Exercise
The lines to be extracted run from the start of the listing through the line containing "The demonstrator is"; copy them exactly and nothing else.
______________________________
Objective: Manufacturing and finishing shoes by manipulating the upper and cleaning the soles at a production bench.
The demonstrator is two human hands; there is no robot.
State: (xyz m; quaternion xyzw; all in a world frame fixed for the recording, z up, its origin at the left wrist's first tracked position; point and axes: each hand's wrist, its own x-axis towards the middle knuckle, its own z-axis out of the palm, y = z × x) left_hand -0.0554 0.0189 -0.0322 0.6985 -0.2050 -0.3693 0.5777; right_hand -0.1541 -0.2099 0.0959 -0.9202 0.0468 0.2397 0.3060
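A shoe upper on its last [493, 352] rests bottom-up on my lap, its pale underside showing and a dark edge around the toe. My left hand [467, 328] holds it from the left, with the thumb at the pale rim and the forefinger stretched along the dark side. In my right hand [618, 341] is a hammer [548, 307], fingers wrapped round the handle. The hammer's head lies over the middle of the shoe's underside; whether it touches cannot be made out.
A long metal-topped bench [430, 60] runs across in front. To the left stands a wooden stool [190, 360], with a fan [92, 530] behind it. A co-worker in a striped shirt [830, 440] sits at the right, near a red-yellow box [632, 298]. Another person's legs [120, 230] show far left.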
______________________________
Written reply
Objective: Manufacturing and finishing shoes by manipulating the upper and cleaning the soles at a production bench.
The demonstrator is two human hands; there is no robot.

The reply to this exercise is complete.